A first appearance is a nervous thing, but there is nothing like going boldly at your subject. "Fiat experimentum in corpora vili," is a capital maxim in the Justiciary Court. The worse your case, the less chance you have to spoil it; and I never had a worse than M'Wilkin's.

I began by buttering the jury on their evident intelligence and the high functions they had to discharge, which of course were magnified to the skies. I then went slap-dash at the evidence; and, as I could say nothing in favour of my client, directed a tremendous battery of abuse and insinuation against his accuser.

"And who is this Gubbins, gentlemen, that you should believe this most incredible, most atrocious, and most clumsy apocrypha of his? I will tell you. He is an English butcher—a dealer in cattle and in bestial—one of those men who derive their whole subsistence from the profits realised by the sale of our native Scottish produce. This is the way in which our hills are depopulated, and our glens converted into solitudes. It is for him and his confederates—not for us—that our shepherds watch and toil, that our herds and flocks are reared, that the richness of the land is absorbed! And who speaks to the character of this Gubbins? You have heard the pointless remarks made by my learned friend upon the character of my unfortunate client; but he has not dared to adduce in this court one single witness in behalf of the character of his witness. Gentlemen, he durst not do it! Gubbins has deponed to you that he bought, those sheep at the fair of Kelso, from a person of the name of Shiells, and that he paid the money for them. Where is the evidence of that? Where is Shiells to tell us whether he actually sold these sheep, or whether on the contrary they were not stolen from him? Has it been proved to you, gentlemen, that M'Wilkin is not a friend of Shiells—that he did not receive notice of the theft—that he did not pursue the robber, and, recognising the stolen property by their mark, seize them for the benefit of their owner? No such proof at least has been led upon the part of the crown, and in the absence of it, I ask you fearlessly, whether you can possibly violate your consciences by returning a verdict of guilty? Is it not possible—nay, is it not extremely probable, that Gubbins was the actual thief? Was it not his interest, far more than M'Wilkin's, to abstract those poor unhappy sheep, because it is avowedly his trade to till the insatiable maw of the Southron? And in that case, who should be at the bar? Gubbins! Gubbins, I say, who this day has the unparalleled audacity to appear before an enlightened Scottish jury, and to give evidence which, in former times, might have led to the awful consequence of the execution of an innocent man! And this is what my learned friend calls evidence! Evidence to condemn a fellow-countryman, gentlemen? No—not to condemn a dog!"
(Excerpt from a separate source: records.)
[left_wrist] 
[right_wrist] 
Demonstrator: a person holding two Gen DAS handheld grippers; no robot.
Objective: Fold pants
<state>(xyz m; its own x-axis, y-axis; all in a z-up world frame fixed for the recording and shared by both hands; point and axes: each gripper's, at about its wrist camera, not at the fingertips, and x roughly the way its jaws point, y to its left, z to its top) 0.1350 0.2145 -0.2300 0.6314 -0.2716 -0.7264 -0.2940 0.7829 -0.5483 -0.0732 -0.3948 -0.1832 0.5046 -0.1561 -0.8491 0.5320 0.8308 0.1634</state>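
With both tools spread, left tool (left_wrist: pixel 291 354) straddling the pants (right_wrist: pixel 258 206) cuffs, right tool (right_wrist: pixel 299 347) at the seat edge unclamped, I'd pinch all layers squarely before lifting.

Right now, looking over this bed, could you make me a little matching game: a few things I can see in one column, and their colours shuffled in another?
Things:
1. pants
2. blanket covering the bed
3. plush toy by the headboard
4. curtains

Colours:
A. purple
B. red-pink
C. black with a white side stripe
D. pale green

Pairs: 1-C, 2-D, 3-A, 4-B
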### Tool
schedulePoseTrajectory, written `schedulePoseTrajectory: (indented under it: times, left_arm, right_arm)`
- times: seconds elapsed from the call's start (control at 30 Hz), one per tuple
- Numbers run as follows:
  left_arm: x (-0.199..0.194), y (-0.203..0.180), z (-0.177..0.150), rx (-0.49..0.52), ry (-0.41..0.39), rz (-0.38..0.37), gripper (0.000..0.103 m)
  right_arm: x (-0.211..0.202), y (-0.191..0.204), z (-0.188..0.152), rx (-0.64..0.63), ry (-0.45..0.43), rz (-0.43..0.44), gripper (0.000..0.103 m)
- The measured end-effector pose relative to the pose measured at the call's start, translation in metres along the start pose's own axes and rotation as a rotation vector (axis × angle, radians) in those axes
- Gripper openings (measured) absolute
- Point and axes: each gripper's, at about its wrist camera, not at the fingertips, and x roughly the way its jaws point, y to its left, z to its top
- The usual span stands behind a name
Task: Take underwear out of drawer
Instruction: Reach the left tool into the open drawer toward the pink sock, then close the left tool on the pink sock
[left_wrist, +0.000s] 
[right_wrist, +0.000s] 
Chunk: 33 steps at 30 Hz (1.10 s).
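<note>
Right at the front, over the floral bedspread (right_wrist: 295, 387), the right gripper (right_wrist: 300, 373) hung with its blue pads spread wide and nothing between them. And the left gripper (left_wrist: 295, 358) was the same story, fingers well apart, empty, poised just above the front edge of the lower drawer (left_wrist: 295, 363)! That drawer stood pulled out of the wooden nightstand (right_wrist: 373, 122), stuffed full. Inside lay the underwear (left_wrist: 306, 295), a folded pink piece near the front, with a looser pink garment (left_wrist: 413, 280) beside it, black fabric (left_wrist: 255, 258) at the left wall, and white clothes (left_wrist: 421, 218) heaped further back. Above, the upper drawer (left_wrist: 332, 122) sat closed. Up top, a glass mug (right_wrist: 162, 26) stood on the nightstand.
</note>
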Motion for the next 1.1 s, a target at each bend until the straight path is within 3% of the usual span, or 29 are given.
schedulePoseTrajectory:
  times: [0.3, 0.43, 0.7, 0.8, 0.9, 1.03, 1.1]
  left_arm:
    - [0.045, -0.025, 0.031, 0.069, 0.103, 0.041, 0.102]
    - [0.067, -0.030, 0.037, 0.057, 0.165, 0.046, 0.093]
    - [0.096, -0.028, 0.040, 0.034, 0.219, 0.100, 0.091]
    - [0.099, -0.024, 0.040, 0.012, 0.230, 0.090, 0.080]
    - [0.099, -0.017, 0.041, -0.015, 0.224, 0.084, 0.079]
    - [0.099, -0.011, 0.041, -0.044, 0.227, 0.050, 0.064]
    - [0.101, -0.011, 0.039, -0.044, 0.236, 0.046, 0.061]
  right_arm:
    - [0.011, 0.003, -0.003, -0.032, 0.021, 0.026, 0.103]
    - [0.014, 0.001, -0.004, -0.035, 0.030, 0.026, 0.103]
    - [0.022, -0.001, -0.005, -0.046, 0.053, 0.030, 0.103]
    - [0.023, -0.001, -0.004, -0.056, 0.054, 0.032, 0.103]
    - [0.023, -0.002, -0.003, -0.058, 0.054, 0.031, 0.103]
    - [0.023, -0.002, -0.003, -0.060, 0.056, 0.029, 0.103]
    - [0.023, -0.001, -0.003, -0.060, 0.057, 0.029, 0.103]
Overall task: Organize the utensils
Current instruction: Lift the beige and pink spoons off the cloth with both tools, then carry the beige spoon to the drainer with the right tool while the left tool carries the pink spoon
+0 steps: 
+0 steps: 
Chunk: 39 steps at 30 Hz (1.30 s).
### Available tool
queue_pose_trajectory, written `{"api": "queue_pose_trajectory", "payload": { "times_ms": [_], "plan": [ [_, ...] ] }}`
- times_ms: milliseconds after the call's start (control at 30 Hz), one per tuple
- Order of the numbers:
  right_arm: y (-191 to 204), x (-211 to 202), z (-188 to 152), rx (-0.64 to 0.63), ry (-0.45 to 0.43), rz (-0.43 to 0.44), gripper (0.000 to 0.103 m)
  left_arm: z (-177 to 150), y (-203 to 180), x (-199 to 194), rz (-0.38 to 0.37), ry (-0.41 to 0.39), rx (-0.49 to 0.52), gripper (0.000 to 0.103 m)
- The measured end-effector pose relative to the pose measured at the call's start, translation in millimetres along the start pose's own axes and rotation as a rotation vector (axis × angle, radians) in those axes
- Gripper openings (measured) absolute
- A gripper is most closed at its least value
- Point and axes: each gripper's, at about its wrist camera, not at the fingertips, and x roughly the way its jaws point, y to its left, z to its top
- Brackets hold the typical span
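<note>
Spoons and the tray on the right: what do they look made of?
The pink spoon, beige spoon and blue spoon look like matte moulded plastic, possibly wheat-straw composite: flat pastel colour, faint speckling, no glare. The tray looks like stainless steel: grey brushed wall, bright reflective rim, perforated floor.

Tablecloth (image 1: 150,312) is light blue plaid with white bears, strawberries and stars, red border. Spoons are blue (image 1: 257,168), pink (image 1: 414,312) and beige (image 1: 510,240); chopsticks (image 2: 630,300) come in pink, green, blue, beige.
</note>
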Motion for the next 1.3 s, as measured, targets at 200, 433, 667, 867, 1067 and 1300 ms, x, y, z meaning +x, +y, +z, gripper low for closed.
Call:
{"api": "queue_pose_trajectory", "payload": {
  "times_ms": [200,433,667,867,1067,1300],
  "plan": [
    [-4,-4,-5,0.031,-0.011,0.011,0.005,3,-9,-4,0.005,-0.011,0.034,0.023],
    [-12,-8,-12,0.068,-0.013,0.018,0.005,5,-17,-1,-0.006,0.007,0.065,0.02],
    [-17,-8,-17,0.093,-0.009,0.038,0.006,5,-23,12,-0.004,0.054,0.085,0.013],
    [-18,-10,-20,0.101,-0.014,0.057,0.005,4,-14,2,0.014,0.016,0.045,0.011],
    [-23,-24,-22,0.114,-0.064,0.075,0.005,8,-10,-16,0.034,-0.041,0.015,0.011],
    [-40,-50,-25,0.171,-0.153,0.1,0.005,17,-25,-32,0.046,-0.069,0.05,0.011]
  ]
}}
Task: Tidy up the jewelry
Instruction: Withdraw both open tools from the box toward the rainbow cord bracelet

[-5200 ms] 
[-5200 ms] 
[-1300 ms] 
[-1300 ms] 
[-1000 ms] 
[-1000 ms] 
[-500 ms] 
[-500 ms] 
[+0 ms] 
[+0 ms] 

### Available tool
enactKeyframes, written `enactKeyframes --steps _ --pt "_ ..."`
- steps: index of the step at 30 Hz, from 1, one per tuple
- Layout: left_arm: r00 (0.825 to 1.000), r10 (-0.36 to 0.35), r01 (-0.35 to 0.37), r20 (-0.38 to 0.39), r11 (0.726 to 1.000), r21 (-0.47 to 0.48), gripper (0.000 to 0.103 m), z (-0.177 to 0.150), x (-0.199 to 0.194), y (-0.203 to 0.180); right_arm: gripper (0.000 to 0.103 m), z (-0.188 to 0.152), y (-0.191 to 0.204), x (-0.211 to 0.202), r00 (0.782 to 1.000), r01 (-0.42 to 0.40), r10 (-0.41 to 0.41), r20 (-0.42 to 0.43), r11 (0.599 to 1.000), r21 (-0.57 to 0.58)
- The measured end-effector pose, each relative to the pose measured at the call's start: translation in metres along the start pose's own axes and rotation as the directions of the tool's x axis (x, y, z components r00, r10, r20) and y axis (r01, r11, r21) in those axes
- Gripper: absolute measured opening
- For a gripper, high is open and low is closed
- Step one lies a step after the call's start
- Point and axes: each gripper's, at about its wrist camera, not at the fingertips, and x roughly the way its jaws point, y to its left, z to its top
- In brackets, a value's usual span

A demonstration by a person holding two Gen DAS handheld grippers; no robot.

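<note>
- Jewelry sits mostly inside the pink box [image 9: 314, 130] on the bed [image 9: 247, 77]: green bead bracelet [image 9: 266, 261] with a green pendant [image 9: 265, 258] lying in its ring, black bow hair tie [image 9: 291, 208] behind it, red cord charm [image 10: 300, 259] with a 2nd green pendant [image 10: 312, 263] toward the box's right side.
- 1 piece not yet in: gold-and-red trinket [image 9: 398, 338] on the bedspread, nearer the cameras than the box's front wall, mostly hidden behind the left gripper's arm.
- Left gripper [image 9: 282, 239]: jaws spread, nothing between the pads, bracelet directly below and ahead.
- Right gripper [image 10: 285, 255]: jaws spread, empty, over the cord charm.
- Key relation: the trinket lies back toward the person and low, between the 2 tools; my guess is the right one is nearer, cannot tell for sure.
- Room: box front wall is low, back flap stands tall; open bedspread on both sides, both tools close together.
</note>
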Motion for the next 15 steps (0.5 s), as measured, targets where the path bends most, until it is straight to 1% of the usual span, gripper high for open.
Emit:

Having thus summarily disposed of Gubbins, I turned my artillery against the attendant drover and the policeman. The first I indignantly denounced as either an accomplice or a tool: the second I smote more severely. Policemen are not popular in Hawick; and, knowing this, I contrived to blacken the Scottish Vidocq as a bloodhound.

But by far the finest flight of fancy in which I indulged was reserved for the peroration. I was not quite sure of the effect of my commentary on the evidence, and therefore thought it might be advisable to touch upon a national raw.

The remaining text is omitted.